> **Aim of the task**: Please restate, word for word, the lines below that begin at the one with "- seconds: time" and end at the one with "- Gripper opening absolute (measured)". Leave out all other lines.

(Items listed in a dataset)
● ● ● ● ● ● ●
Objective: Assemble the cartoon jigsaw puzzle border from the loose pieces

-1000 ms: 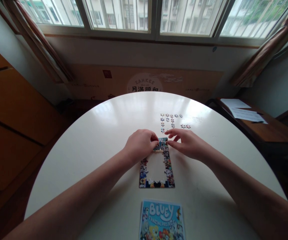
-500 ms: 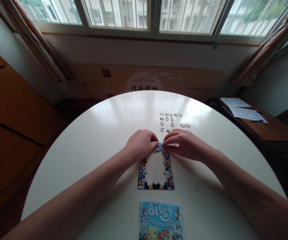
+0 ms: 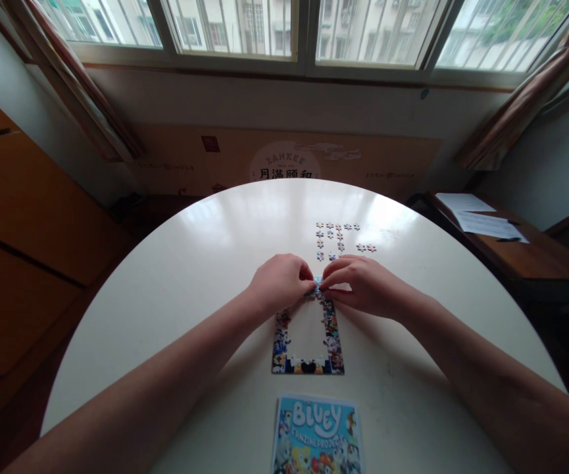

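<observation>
A jigsaw puzzle border lies on the white table, its middle showing bare tabletop. At its far edge, my left hand is closed, with thumb and fingertips pressed on light-blue jigsaw pieces. From the other side my right hand grips the same spot, its thumb and fingers bent together at the pieces. Fingertips of both hands nearly meet and partly cover the pieces and the upper corners of the border.
Several loose jigsaw pieces lie in rows beyond my hands. A blue Bluey picture card rests near me on the round white table. To the right, papers and a pen lie on a brown desk.
My left hand's thumb and fingertips have shifted slightly right, toward my right hand, and cover more of the light-blue pieces. My right hand stays almost in place.
</observation>
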The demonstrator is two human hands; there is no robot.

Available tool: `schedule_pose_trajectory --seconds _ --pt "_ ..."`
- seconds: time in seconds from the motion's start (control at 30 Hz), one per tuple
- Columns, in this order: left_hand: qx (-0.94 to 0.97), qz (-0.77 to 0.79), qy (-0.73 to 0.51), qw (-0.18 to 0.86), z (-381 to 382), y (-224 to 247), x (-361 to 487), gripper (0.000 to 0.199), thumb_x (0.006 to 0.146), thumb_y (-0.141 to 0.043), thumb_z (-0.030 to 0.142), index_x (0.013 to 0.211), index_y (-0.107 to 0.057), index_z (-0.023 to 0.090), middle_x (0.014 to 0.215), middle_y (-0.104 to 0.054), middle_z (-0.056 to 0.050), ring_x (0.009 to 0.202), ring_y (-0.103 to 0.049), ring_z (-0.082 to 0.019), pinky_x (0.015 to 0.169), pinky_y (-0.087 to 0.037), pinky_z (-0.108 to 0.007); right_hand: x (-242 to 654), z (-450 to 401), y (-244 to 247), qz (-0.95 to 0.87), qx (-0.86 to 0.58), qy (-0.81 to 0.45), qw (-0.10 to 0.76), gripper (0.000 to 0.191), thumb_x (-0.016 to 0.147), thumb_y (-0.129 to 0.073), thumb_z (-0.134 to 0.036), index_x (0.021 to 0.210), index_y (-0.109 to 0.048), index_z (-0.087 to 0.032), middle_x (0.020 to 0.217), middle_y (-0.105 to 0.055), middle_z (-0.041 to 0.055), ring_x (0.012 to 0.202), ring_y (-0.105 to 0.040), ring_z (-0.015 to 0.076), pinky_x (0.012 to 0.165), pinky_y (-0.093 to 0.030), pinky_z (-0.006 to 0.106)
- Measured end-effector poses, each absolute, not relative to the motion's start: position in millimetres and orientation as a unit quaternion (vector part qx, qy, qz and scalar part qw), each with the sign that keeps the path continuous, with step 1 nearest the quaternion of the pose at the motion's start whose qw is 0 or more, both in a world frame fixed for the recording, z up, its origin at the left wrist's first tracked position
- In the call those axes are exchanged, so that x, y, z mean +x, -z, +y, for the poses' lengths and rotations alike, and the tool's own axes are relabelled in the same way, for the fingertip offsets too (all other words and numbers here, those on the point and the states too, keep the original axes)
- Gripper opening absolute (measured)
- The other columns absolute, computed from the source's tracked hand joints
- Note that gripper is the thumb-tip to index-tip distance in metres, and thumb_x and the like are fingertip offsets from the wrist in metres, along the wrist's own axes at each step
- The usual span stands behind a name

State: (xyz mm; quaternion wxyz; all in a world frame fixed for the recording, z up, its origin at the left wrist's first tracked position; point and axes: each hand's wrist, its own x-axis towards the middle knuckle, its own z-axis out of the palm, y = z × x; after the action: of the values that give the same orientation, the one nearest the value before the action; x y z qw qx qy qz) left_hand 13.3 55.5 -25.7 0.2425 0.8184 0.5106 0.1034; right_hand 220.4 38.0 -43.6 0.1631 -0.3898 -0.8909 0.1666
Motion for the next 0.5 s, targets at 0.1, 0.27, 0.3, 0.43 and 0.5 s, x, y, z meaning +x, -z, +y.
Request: schedule_pose_trajectory --seconds 0.1,0.27,0.3,0.43,0.5 --pt "0.818 0.507 -0.107 0.25 57.0 27.1 12.6 0.02 0.078 -0.064 0.034 0.083 -0.079 0.022 0.084 -0.077 -0.006 0.078 -0.066 -0.021 0.068 -0.049 -0.031 219.6 38.6 43.3 -0.887 -0.396 -0.17 0.165 0.017 0.086 -0.068 -0.027 0.096 -0.08 -0.034 0.1 -0.075 0.0012 0.089 -0.064 0.0203 0.077 -0.046 0.037" --pt "0.814 0.494 -0.104 0.286 60.8 27.4 10.2 0.018 0.076 -0.065 0.031 0.084 -0.078 0.021 0.084 -0.077 -0.006 0.078 -0.067 -0.019 0.072 -0.05 -0.031 218.9 39.5 43.3 -0.882 -0.403 -0.175 0.169 0.013 0.086 -0.069 -0.028 0.091 -0.08 -0.032 0.1 -0.075 0.0013 0.087 -0.065 0.0197 0.076 -0.047 0.037" --pt "0.813 0.491 -0.103 0.295 61.5 27.3 9.6 0.018 0.076 -0.066 0.031 0.084 -0.078 0.021 0.084 -0.077 -0.005 0.078 -0.067 -0.019 0.071 -0.05 -0.031 218.9 39.8 43.4 -0.882 -0.404 -0.175 0.166 0.013 0.086 -0.069 -0.029 0.091 -0.08 -0.032 0.1 -0.075 0.0013 0.087 -0.065 0.0197 0.076 -0.047 0.037" --pt "0.81 0.481 -0.1 0.321 63.3 27.0 7.8 0.018 0.074 -0.068 0.029 0.086 -0.078 0.021 0.085 -0.078 -0.005 0.077 -0.068 -0.019 0.069 -0.05 -0.03 219.5 40.5 43.9 -0.883 -0.403 -0.18 0.16 0.013 0.086 -0.069 -0.03 0.092 -0.08 -0.032 0.102 -0.075 0.0013 0.089 -0.065 0.0201 0.075 -0.047 0.037" --pt "0.808 0.48 -0.101 0.326 63.5 27.3 7.5 0.018 0.074 -0.069 0.028 0.087 -0.078 0.021 0.086 -0.078 -0.005 0.078 -0.068 -0.019 0.068 -0.05 -0.03 219.8 40.4 44.0 -0.883 -0.404 -0.179 0.158 0.013 0.087 -0.069 -0.031 0.093 -0.08 -0.032 0.102 -0.074 0.0012 0.089 -0.065 0.0202 0.076 -0.047 0.037"
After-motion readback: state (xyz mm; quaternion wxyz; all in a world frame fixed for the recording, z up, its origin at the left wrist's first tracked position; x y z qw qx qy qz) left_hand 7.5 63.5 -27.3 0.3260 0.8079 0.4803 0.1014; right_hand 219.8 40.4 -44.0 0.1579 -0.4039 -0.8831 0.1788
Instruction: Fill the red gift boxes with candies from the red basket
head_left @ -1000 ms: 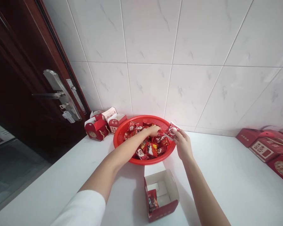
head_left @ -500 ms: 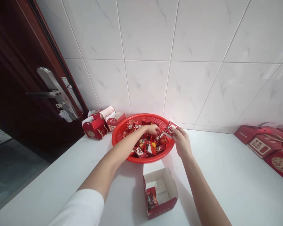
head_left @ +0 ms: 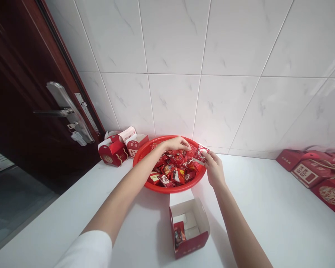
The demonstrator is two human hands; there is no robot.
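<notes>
My right hand (head_left: 214, 167) pinches a small red-and-white candy packet (head_left: 201, 153) at the right rim of a red plastic basket (head_left: 170, 190). Wrapped candies (head_left: 167, 169), mostly red, are heaped inside that basket. Above the heap, toward the back, my left hand (head_left: 178, 143) has its fingers drawn together; whether anything is in them is hidden. In front of the basket stands an open red gift box (head_left: 191, 245) with a white inside. One dark red packet (head_left: 179, 235) leans in its left part.
Several red gift boxes (head_left: 113, 152) stand at the back left by the wall. More red boxes with rope handles (head_left: 318, 173) are at the right. A tiled wall (head_left: 173, 104) rises behind the white table (head_left: 254, 208); a dark door (head_left: 25, 93) is at left.
My left hand has risen a little out of the candies, fingers together. My right hand still holds its packet and has shifted only slightly. The view has moved a bit.
</notes>
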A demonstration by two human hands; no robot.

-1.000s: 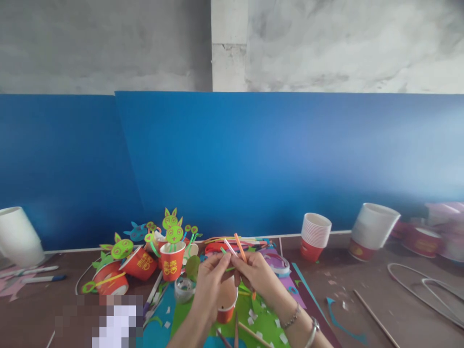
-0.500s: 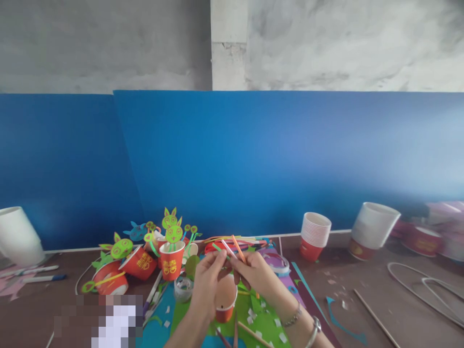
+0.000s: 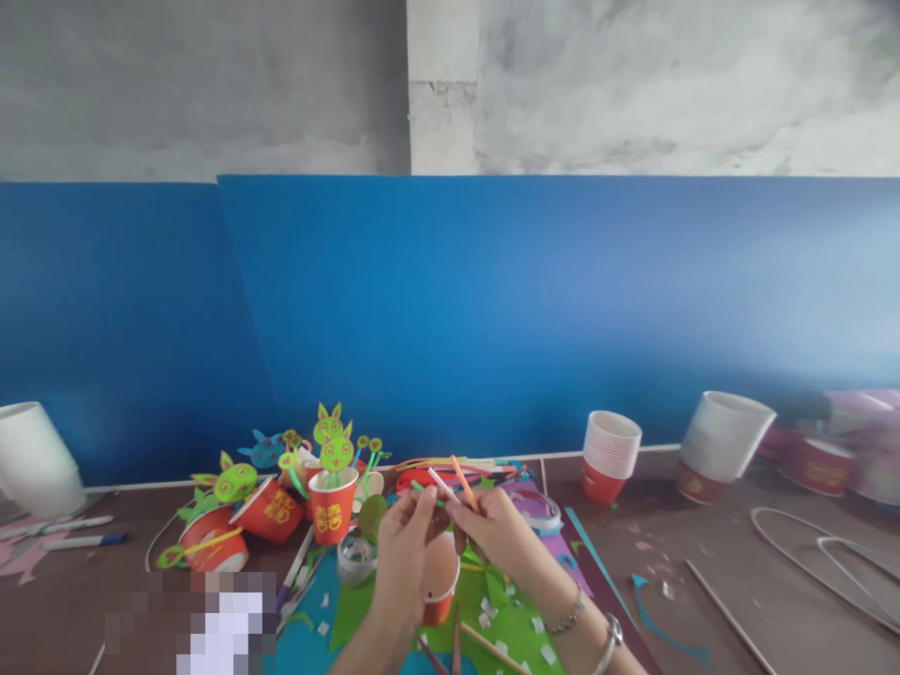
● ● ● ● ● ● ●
> **Answer for the task**:
- seconds: time in seconds from the motion's start (control at 30 Hz), one per tuple
- Columns, in this order: left_hand: qx (-0.94 to 0.97), qz (-0.77 to 0.79), qy (-0.73 to 0.51), qw (-0.18 to 0.86), z (-381 to 382), y (-224 to 247), x (-361 to 487), gripper (0.000 to 0.199), thumb_x (0.006 to 0.146), thumb_y (-0.141 to 0.043), thumb_z (-0.030 to 0.142), index_x (0.013 to 0.211), index_y (-0.107 to 0.057), index_z (-0.023 to 0.090), middle_x (0.014 to 0.215), middle_y (-0.104 to 0.054), middle_z (-0.056 to 0.050), ring_x (0.009 to 0.202), ring_y (-0.103 to 0.049), ring_z (-0.082 to 0.019), pinky_x (0.015 to 0.169), pinky_y (-0.087 to 0.037), pinky_z (-0.108 to 0.007); right_hand: x (-242 to 654), z (-450 to 401), y (-244 to 247), qz (-0.95 to 0.87), qx (-0.86 to 0.58), qy (-0.81 to 0.45), qw (-0.10 to 0.76), gripper (0.000 to 0.191), thumb_x (-0.016 to 0.147), thumb_y (-0.129 to 0.073), thumb_z (-0.134 to 0.036), index_x (0.021 to 0.210), index_y (-0.109 to 0.048), index_z (-0.087 to 0.032), middle_x (0.020 to 0.217), middle_y (-0.105 to 0.055), middle_z (-0.041 to 0.055), ring_x (0.012 to 0.202), ring_y (-0.105 to 0.040), ring_z (-0.015 to 0.076), pinky_x (0.012 to 0.165), pinky_y (-0.093 to 0.030), pinky_z (-0.006 to 0.106)
- Measured end-effector poses, each absolute, not relative to the motion's start: position in millimetres and orientation as a unit quaternion (vector part qx, qy, qz and scalar part qw), each with the sign that keeps the path continuous, with step 1 nearest the quaternion of the pose at the motion's start whose qw is 0 or more, both in a world frame fixed for the recording, z up, its origin at the left wrist's first tracked position
- In the call those axes are exchanged, so that x, y, z mean +x, -z, +y, for the poses' lengths and rotations alike, and the tool's own axes are relabelled in the same way, for the fingertip offsets too (all other words and numbers here, those on the point and the states too, keep the original axes)
- Gripper opening absolute (measured)

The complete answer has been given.